Within the curriculum, the Department offers multiple possibilities for students pursuing the BA, MA and PhD degrees. At the BA level, students may choose to pursue a major in German Studies or one of the two German minors, which emphasize either language or culture. Even students not directly pursuing a degree in German Studies are open to apply for one of the Department’s three summer study abroad programs: the Arizona in Leipzig Program, the Medieval Travel Course, or research in Munich at UniBW. For those pursuing the MA degree, a variety of tracks are offered, including emphases on literature and culture, second language acquisition and teaching, Business Administration, Marketing, Management Information Systems, Journalism, Translation, and Collaborative Governance. As part of the Department’s innovative PhD program in Transcultural German Studies, students partake in studying and teaching abroad at the University of Leipzig during their second year of study and are competitively poised to earn the PhD/Dr. phil. dual degree.

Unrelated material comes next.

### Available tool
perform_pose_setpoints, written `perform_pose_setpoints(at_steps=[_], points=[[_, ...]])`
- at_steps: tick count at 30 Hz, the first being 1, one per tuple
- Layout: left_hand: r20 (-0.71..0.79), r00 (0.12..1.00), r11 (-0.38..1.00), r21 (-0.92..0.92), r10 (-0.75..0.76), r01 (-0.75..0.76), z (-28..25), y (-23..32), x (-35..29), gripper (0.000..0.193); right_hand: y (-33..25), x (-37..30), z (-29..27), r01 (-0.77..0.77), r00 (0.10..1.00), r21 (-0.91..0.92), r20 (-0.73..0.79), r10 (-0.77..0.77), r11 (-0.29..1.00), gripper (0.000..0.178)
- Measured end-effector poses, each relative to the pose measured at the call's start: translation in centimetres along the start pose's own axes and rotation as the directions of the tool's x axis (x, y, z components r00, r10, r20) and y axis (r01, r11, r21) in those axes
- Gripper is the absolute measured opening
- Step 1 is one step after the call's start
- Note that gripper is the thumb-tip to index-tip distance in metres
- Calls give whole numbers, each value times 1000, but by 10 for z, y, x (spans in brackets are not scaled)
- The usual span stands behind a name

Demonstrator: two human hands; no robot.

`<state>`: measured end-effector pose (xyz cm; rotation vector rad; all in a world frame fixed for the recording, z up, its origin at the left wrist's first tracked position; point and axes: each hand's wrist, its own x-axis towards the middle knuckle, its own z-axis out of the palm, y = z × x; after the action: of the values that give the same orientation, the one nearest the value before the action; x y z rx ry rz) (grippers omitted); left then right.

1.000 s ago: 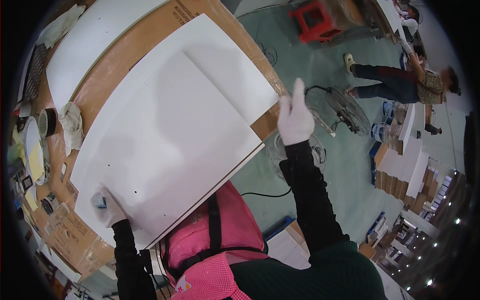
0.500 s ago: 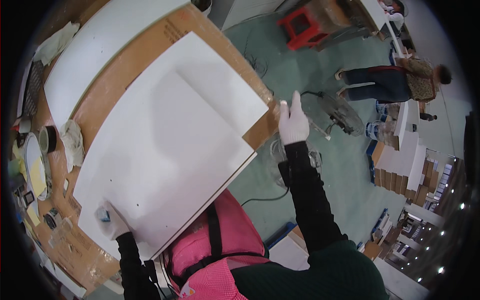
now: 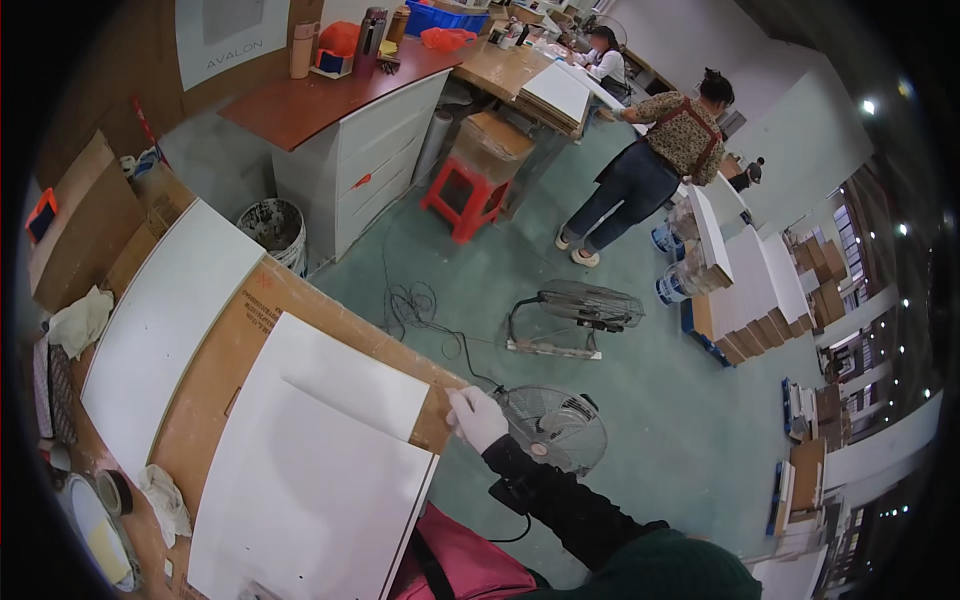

This broad range of curricular possibilities is enabled by the diverse research and teaching areas of the Department’s faculty, which includes specialists striding the intellectual landscapes of Weimar Germany, Film Studies, the Middle Ages, Enlightenment and Romanticism in modern thought, Austrian Fin-de Siècle, Vergangenheitsbewältigung, German Verse form, literary and political cabaret, foreign language acquisition and attrition, foreign language literacy development, stylistics, study abroad development, theoretical approaches to multi- and monolingualism, Turkish-German Studies, and translation studies, to name a few. Beyond the curriculum, this expansive breadth of faculty interests provides graduate students with a well-rounded academic environment in which to develop and conduct their own research interests.

The value placed by the German Studies Department upon its students doesn’t end at the classroom door, but extends beyond into a multitude of extracurricular activities involving undergraduate students, graduate students, and faculty. Some of these include sponsorship of the Deutscher Studenten Club, which holds weekly Stammtisch gatherings at Café Passé every Thursday at 7:00 P.M. and which organizes the yearly DSC Soccer Tournament to raise funds for study-abroad scholarships. Additionally, the Department is sponsoring two reading groups this Fall for students desiring further critical engagement outside the classroom: the Nibelungenlied group and the Speaking of Gender group, hosted respectively by Profs. Classen and Gramling. For students interested in visual culture the Department offers a semesterly German-language film series, while the Department’s Colloquium series familiarizes students with campus-wide, German-related research. Those not easily unsettled by public speaking can participate in the monthly Fisch Out of Water reading, during which students read short works in their nonnative tongues to celebrate the voice of accented language. Students less bold are free to listen while partaking in desserts and refreshments.  With the exception of the Soccer Tournament, all of these events are of no cost to students.

We are proud that these various facets of our individual and collective efforts have come together to create a unified program worthy of such a recognition. Congratulations to everyone who contributed to making our department a German Center of Excellence and we look forward to continuing our dedication to our students’ needs and to the academic endeavor.